ABOUT THIS EXERCISE> From the first line of the records below through the line containing "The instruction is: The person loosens", copy everything exactly and nothing more.
--------------------------------
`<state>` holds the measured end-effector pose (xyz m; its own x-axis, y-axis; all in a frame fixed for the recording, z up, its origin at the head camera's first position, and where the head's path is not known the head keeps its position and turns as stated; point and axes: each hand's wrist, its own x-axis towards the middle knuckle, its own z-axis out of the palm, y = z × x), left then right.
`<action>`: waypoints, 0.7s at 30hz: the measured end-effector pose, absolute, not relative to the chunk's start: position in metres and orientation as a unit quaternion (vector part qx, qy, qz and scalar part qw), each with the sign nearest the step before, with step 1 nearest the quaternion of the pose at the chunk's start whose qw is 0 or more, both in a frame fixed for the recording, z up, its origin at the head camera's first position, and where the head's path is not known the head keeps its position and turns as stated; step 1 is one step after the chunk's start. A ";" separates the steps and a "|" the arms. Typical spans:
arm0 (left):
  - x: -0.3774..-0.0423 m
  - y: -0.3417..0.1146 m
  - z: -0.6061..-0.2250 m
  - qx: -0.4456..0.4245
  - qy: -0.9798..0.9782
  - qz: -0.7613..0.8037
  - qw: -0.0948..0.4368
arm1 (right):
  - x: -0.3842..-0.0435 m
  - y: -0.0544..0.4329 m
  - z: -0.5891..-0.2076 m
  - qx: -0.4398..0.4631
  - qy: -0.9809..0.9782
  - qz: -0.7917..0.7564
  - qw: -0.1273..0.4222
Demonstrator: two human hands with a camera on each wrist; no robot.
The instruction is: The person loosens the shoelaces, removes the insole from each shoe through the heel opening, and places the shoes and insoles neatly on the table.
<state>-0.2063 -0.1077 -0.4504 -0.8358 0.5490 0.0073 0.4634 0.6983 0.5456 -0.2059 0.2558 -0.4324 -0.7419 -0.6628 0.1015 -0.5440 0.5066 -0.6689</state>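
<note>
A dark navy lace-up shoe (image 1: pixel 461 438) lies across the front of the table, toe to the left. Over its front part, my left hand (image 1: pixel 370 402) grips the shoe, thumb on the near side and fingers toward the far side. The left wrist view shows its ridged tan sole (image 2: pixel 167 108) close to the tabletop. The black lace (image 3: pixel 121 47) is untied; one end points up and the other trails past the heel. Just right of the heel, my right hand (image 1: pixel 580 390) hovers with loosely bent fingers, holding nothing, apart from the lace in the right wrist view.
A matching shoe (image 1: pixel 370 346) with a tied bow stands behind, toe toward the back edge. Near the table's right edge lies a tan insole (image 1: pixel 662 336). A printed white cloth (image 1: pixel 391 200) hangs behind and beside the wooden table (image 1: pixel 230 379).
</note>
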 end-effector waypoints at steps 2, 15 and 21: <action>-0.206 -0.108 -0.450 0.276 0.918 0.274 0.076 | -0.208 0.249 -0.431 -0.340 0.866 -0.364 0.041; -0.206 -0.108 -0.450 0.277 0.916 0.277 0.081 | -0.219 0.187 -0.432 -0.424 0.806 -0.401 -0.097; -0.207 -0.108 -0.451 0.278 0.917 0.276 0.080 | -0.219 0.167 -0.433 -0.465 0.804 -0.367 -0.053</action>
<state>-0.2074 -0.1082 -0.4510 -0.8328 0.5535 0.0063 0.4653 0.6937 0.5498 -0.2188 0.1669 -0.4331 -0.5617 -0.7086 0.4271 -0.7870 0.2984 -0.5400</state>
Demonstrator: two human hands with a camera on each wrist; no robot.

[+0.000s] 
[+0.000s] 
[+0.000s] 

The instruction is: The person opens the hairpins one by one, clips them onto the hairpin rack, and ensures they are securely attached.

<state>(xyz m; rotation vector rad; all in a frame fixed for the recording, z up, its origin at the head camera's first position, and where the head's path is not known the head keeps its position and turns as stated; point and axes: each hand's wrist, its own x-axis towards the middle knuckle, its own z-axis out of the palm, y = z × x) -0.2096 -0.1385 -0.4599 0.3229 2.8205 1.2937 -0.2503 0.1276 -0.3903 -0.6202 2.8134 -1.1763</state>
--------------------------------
RESULT FOR THIS TASK>
`<state>` holds the measured end-effector pose (xyz m; its own x-axis, y-axis; all in a frame fixed for the recording, z up, its origin at the head camera's first position, and where the head's path is not known the head keeps its position and turns as stated; point and axes: each hand's wrist, its own x-axis towards the middle knuckle, its own z-axis out of the palm, y = z × x), left then right.
`<action>`: waypoints, 0.7s at 30hz: the measured end-effector pose, absolute, not relative to the chunk's start: position in metres and orientation as a unit quaternion (vector part qx, qy, qz and scalar part qw), each with the sign nearest the step before, with step 1 nearest the quaternion of the pose at the chunk's start whose qw is 0 or more, both in a frame fixed for the recording, z up, its origin at the head camera's first position, and where the head's path is not known the head keeps its position and turns as stated; step 1 is one step after the chunk's start. A ";" separates the steps and a "|" the arms. Typical spans:
arm0 (left):
  - x: -0.3774..-0.0423 m
  - y: -0.3417..0.1146 m
  - z: -0.6061..-0.2250 m
  - qx: -0.4456..0.4245
  - qy: -0.9798..0.9782
  - qz: -0.7613..0.8037
  - qw: -0.0948..0.4368
arm1 (right):
  - x: -0.3842..-0.0435 m
  - y: -0.0544..0.4329 m
  - z: -0.5891..-0.2076 m
  - qx: -0.4398..0.4631
  - qy: -0.9809..0.9782
  - qz: -0.7917..0.7564
  - qw: -0.1273..0.4222
Demonstrator: two human hands with a camera on each wrist; no robot.
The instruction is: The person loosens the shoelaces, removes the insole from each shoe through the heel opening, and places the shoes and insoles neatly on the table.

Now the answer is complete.